- Exercise objective: Say the data back exactly as it is written below.
——————
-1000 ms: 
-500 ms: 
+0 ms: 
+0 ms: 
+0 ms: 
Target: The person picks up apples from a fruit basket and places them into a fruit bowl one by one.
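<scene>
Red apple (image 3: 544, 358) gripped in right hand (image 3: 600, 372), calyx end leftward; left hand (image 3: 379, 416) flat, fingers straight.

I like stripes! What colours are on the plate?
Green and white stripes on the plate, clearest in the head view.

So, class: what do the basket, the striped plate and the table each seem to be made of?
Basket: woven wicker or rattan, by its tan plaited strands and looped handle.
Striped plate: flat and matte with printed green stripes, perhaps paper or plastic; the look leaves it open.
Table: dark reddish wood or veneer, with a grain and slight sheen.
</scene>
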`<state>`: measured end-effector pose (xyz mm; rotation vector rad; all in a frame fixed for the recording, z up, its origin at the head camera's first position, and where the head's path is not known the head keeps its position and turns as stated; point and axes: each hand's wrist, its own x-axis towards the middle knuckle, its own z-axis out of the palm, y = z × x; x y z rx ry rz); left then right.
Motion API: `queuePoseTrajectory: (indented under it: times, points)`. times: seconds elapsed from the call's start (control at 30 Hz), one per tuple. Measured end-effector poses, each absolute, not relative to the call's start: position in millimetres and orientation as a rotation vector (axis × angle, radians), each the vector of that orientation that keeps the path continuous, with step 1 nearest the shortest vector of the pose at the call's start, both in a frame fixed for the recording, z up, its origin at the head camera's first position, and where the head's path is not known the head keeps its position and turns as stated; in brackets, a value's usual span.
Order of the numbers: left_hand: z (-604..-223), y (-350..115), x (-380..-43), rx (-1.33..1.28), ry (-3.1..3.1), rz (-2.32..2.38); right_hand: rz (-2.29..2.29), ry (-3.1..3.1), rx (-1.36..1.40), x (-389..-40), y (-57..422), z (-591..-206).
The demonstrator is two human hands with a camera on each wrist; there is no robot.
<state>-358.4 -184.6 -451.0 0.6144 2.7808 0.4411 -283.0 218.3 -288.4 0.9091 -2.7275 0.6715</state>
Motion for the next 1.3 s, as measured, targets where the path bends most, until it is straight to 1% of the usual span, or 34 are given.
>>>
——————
- Task output:
-1000 ms: 
-500 ms: 
+0 ms: 
+0 ms: 
+0 ms: 
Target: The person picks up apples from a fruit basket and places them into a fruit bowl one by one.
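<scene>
Red apple (image 3: 544, 358) gripped in right hand (image 3: 600, 372), calyx end leftward; left hand (image 3: 379, 416) flat, fingers straight.

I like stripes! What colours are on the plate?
Green and white stripes on the plate, clearest in the head view.

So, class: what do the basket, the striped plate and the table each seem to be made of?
Basket: woven wicker or rattan, by its tan plaited strands and looped handle.
Striped plate: flat and matte with printed green stripes, perhaps paper or plastic; the look leaves it open.
Table: dark reddish wood or veneer, with a grain and slight sheen.
</scene>
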`<state>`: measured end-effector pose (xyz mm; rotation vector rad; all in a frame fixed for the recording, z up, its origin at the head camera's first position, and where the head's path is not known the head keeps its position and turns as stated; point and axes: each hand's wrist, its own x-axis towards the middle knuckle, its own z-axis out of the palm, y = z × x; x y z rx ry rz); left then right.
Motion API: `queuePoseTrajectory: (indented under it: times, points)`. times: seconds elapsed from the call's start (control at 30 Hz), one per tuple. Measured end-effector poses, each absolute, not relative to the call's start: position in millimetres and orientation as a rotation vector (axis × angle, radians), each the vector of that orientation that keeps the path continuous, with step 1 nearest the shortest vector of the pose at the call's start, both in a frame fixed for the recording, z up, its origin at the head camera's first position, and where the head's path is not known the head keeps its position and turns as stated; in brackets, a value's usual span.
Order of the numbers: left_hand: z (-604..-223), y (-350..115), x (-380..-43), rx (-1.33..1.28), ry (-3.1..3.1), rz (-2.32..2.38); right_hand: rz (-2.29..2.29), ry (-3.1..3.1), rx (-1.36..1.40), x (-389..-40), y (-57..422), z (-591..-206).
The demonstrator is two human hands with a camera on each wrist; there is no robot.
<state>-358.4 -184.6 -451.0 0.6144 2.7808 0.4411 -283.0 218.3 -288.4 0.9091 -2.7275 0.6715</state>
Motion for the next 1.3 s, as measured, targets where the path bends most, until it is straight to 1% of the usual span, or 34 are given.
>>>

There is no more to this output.